Honestly I don't catch your point here, does THP has some relationship with
this?  Almost all smartphones (but I don't know Chromebook honestly) didn't
use THP at that time.

>>
>>    2) If you turn into a small compressed size (e.g. 4 KiB), some fs behaves
>>       ineffective since its on-disk compressed index isn't designed to be
>>       random accessed (another in-memory cache for random access) so you have
>>       to count one by one to calculate physical data offset if cache miss;
>>
>>    3) compressed data needs to take extra memory during I/O (especially
>>       low-ended devices) that makes the cases worse and our camera app
>>       workloads once cannot be properly launched under heavy memory pressure,
>>       but in order to keep user best experience we have to keep as many as
>>       apps active so that it's hard to kill apps directly.  So inplace I/O +
>>       decompression is needed in addition to small compressed sizes for
>>       overall performance.
> 
> Frankly nowadays I have no interest in running linux with <16M RAM for example.

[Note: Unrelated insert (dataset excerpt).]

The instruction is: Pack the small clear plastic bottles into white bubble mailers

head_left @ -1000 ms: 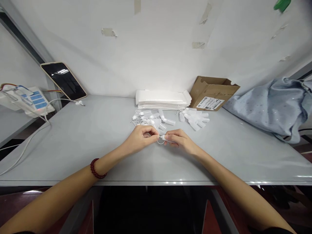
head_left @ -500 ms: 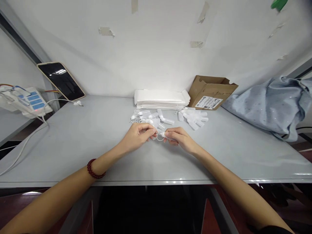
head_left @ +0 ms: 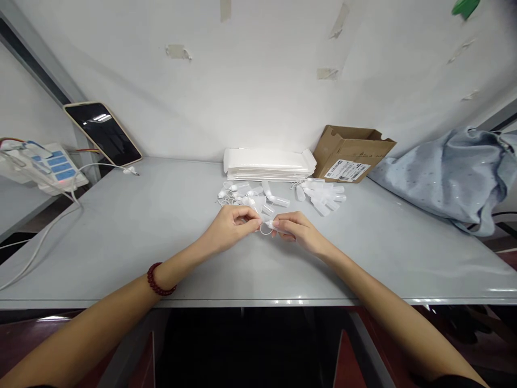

Our cases are tested on 2016-2018 devices under 3 to 6 GB memory if you
take a glance at the original ATC paper, the page 9 (section 5.1) wrote:
"However, it costed too much CPU and memory resources, and when trying to
  run a camera application, the phone froze for tens of seconds before it
  finally failed."

I have no idea how 16M RAM here comes from but smartphones doesn't have
such limited memory.  In brief, if you runs few app, you have few problem.
but as long as you keeps more apps in background (and running), then the
memory will eventually suffer pressure.

>>
>>    4) If considering real-time performance, some algorithms are not quite
>>       suitable for extreme pressure cases;
> 
> Neither in considering any perf under extreme memory pressure (16M or 64G RAM)
> because of crystally pure waste of time.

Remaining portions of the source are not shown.